I often accompanied my grandfather, my Abuelo, on walks around his neighborhood where we ended up at the corner grocery store to buy packs of M&Ms. “Que dice?” What is this person saying? He always asked me that question when we were out in the world. He tried to pronounce some of the English words he overheard, but the consonants crumbled in his mouth. He proudly told anyone he encountered, pointing to me, “Mi nieta es Americana. Eshpeake Engleesh good.”

My grandmother, Abuela, was a homebody who loved American soap operas. In the pre-cable, pre-Univision years when there was no Spanish programming on American television. My grandmother stayed glued to “As the World Turns” and “The Guiding Light,” soap operas that reminded her of the novelitas she had listened to on the radio in Havana. I translated a bit for her, but somehow she understood the intricacies of those shows without me. One character was “malo.” Another one was “desafortunado,” unlucky. These imaginary friends of hers kept my Abuela company on long and dreary winter afternoons in Connecticut.

The Post article further reported that according to the Pew Research Center, “Forty-seven percent of such Republicans say it would bother them ‘some’ or ‘a lot’ to ‘hear people speak a language other than English in a public place.’ Eighteen percent of white Democrats said they would be similarly bothered.”

The article described two incidents that were part of a pattern of racism towards others. In the first, a United States Border Patrol agent detained two women for speaking Spanish at a gas station in Montana. It turned out the women were U.S. citizens. The second incident happened at a New York deli where a man was enraged when he heard the workers speaking Spanish. He threatened to call immigration officials.

The United States as a country does not have an official language. I wish I had known that in the days when Abuelo would pick me up from school. “Ándale!” Hurry up. The kids made fun of us. They called me Spic and Span, and one said, “Your grandpa can’t speak English because he’s so stupid.”

When my children were young, I encouraged them to learn Spanish. My son is now as bilingual as I once was. That bodes well in the United States, which has 41 million native Spanish speakers and 12 million bilinguals. If the trend continues, the United States could very well surpass the number of Spanish speakers in any country by the year 2050.

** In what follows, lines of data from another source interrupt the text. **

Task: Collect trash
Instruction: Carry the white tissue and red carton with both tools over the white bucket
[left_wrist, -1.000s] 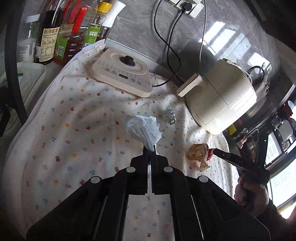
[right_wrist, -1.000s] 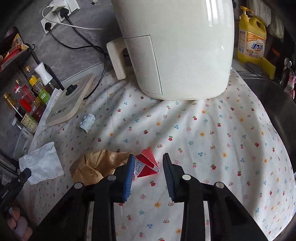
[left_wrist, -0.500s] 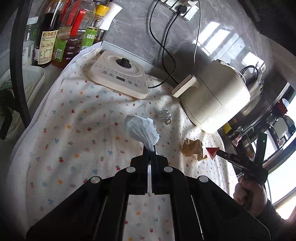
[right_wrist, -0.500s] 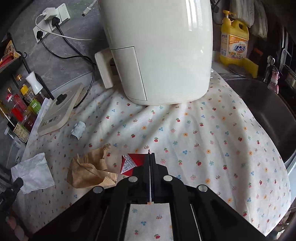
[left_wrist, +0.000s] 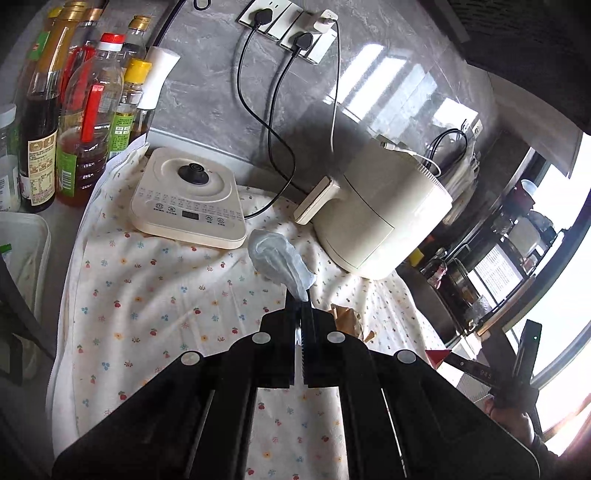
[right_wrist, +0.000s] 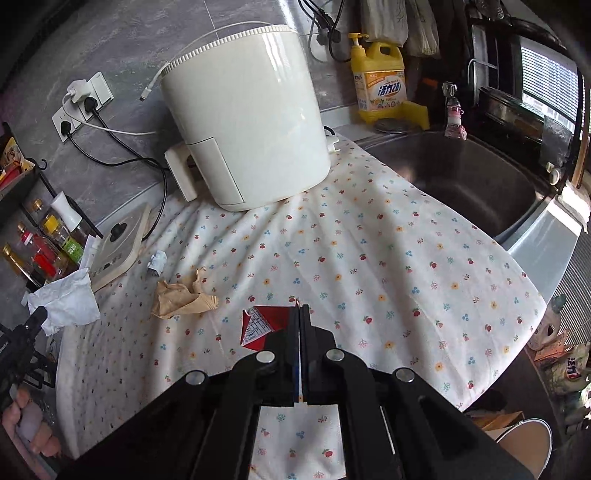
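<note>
both jaws pinch trash: left a white tissue (left_wrist: 282, 258), right a red wrapper (right_wrist: 264, 325).

A cream air fryer (right_wrist: 243, 122) stands on the flowered cloth (right_wrist: 369, 266), its handle toward a flat cream induction cooker (left_wrist: 188, 199). Oil and sauce bottles (left_wrist: 79, 110) crowd the cloth's far left corner. Yellow dish soap (right_wrist: 378, 81) sits behind the steel sink (right_wrist: 461, 177)
</note>
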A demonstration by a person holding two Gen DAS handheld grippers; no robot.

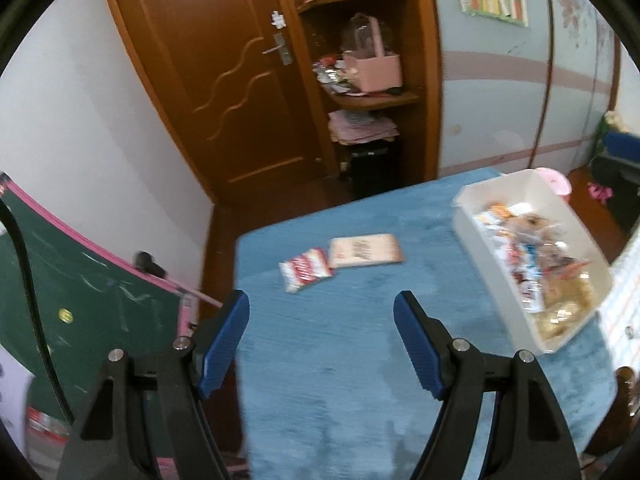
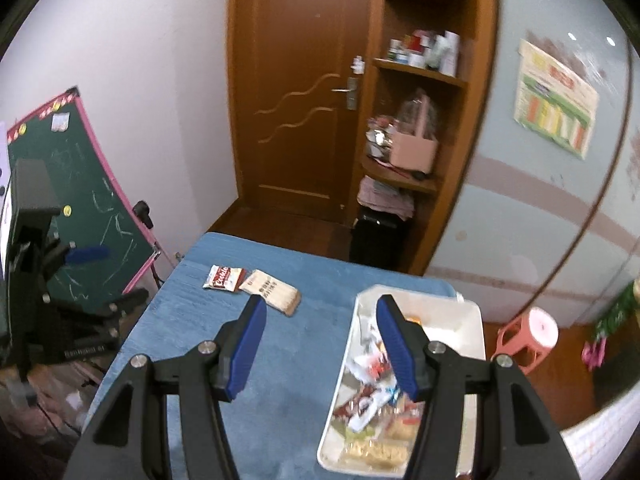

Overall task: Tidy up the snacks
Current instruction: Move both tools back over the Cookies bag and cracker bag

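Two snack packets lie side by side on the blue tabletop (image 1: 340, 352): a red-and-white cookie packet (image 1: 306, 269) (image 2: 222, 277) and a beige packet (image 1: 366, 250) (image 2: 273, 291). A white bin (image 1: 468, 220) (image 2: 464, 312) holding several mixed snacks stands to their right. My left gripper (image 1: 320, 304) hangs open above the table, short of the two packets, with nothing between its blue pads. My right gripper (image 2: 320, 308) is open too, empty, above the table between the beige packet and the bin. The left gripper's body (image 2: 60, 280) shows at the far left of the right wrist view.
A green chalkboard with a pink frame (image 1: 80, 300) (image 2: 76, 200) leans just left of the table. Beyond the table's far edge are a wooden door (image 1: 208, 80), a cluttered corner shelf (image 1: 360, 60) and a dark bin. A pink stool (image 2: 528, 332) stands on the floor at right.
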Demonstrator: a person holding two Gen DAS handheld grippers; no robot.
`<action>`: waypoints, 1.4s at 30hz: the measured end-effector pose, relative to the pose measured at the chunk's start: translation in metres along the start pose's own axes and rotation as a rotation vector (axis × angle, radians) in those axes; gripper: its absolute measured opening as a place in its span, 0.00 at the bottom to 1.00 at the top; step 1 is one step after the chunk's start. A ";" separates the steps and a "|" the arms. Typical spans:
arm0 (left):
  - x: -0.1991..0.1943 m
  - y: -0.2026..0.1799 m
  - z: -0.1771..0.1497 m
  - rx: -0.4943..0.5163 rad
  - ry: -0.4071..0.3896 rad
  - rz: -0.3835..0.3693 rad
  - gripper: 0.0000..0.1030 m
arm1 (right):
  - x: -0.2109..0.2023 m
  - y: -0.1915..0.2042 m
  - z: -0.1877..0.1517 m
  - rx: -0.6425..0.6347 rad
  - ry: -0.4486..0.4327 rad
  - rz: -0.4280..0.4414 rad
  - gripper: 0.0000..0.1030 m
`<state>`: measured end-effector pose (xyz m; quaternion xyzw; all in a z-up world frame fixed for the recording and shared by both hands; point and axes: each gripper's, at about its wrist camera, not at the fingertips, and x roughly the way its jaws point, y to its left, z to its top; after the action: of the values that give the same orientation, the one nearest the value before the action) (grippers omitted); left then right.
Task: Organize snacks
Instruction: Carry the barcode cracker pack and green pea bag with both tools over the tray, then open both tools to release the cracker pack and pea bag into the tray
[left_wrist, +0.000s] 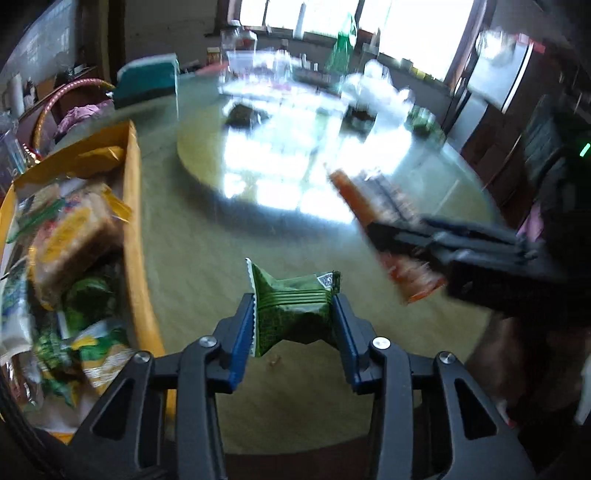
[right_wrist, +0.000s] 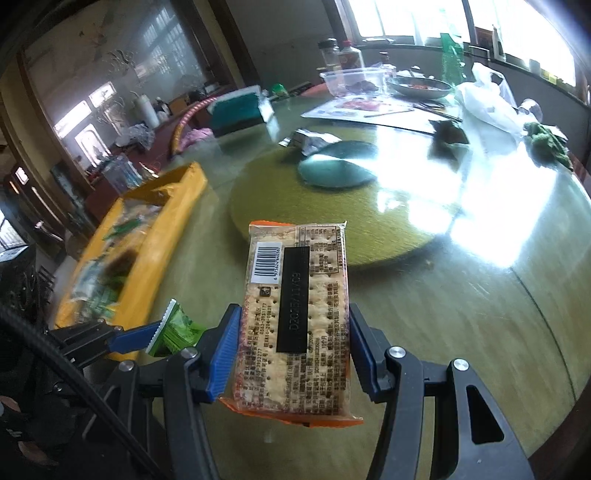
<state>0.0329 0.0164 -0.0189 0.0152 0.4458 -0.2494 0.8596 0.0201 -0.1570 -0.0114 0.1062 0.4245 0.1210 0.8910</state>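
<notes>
Here the left gripper (left_wrist: 295, 314) clamps a small green snack packet (left_wrist: 291, 314) at the lower centre of its view. Meanwhile the right gripper (right_wrist: 291, 350) grips a cracker pack (right_wrist: 295, 317) mid-frame, with the yellow snack box (right_wrist: 162, 236) at left.

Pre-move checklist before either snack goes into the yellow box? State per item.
1. Left gripper squeezing the green packet from both sides: ok.
2. Right gripper holding the cracker pack: ok.
3. Yellow box open on top: ok.
4. Free space in the box: cannot tell; snacks already fill the near part, and the view is blurred.
5. Path from packet to box over the table clear: ok.
6. The two grippers apart from each other: ok, though close.
</notes>
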 end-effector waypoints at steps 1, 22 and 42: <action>-0.009 0.005 0.001 -0.013 -0.019 -0.007 0.42 | -0.001 0.006 0.002 -0.006 -0.008 0.014 0.54; -0.077 0.213 0.016 -0.374 -0.207 0.257 0.37 | 0.111 0.197 0.074 -0.281 0.076 0.175 0.54; -0.084 0.139 0.030 -0.312 -0.328 0.215 0.89 | 0.063 0.112 0.090 -0.100 -0.002 0.233 0.66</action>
<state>0.0768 0.1657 0.0371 -0.1111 0.3293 -0.0840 0.9339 0.1148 -0.0393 0.0305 0.1104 0.4018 0.2447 0.8755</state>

Another important piece of advice I gave to my kids was to engage in deep, meaningful translation to understand people. The example I gave them was that God happily listens to prayers in more than 70 languages. It’s a metaphor that I plucked from a Jewish commentary on the Bible: God has always been an equal opportunity linguist.

When I think of my Latina heritage, I always paraphrase Winston Churchill, who said he was half-American but wholly English. I too was half-American, yet my childhood was completely Cubana. These days my Spanish is more Spanglish, reflecting how rusty I’ve become. But plunk me down in a Spanish country, and it comes back to me much the way a photograph develops in a darkroom. The language is imprinted in me. And while my Cuban Abuelos were not able to communicate with the American side of my family directly, they always had me to translate for them.